* EXERCISE REQUIREMENTS *
Exactly how many lines of the data below include the string "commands"? State the number and nothing more.
^^^^
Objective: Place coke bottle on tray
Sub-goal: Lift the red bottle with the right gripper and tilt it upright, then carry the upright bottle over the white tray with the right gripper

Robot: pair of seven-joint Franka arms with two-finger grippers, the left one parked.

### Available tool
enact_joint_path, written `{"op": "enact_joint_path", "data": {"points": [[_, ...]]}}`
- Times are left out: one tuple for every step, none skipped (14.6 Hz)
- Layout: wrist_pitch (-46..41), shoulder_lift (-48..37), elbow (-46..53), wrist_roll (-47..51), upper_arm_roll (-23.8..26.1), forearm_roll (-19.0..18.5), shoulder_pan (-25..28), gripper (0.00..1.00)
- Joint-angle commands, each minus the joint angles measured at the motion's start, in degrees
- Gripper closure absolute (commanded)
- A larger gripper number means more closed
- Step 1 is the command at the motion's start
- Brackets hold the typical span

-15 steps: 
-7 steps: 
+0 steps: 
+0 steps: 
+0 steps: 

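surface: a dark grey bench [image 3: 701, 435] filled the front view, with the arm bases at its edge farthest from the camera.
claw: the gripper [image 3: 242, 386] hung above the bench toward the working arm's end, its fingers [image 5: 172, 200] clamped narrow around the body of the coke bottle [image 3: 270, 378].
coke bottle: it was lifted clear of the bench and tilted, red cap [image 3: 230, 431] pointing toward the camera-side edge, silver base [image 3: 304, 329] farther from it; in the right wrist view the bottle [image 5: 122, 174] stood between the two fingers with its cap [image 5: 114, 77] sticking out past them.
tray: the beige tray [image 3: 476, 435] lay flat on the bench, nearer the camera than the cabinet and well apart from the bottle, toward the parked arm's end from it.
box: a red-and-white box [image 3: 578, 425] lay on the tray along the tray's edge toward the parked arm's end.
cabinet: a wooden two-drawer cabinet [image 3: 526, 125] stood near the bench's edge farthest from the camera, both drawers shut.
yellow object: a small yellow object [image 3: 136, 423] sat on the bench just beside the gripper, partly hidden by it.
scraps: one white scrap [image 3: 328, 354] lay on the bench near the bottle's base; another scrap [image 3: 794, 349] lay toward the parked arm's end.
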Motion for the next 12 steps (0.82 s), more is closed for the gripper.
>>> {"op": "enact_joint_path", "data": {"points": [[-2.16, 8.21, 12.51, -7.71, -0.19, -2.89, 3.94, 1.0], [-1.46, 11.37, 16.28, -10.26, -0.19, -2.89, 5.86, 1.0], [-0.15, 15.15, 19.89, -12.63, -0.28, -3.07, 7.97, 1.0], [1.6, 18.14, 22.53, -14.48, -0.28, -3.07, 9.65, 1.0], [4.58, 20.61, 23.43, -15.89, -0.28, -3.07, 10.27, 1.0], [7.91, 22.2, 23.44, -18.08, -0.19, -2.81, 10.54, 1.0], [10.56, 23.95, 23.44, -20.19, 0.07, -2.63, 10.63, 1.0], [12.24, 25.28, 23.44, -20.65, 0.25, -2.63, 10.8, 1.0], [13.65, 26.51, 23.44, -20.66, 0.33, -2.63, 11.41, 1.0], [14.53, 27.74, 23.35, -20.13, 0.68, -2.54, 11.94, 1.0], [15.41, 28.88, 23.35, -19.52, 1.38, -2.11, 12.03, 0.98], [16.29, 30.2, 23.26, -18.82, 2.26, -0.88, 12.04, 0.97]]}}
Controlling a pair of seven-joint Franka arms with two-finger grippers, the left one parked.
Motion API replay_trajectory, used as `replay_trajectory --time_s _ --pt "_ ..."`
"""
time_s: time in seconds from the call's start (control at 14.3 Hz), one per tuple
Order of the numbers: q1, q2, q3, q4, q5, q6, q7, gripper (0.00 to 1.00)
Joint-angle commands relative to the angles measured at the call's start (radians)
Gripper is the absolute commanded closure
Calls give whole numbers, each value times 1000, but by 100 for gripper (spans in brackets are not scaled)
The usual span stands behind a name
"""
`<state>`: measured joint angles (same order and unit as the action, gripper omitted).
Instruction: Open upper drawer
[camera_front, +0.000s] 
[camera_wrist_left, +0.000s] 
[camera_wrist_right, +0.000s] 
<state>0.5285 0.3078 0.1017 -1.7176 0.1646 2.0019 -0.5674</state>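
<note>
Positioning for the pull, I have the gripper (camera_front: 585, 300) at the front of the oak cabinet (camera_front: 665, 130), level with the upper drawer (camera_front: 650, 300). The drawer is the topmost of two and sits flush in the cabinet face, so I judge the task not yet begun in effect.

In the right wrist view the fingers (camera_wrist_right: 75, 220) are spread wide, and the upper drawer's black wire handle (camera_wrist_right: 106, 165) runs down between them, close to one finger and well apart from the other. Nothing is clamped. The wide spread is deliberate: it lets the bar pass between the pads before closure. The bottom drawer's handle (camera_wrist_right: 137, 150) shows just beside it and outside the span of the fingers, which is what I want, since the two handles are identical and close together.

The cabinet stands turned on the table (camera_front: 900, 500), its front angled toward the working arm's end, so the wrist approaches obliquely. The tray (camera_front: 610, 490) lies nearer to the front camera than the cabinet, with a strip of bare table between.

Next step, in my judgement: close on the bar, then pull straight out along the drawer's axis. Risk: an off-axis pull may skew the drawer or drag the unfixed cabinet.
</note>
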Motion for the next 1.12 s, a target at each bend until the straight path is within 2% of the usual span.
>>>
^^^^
* FINISHED TASK *
2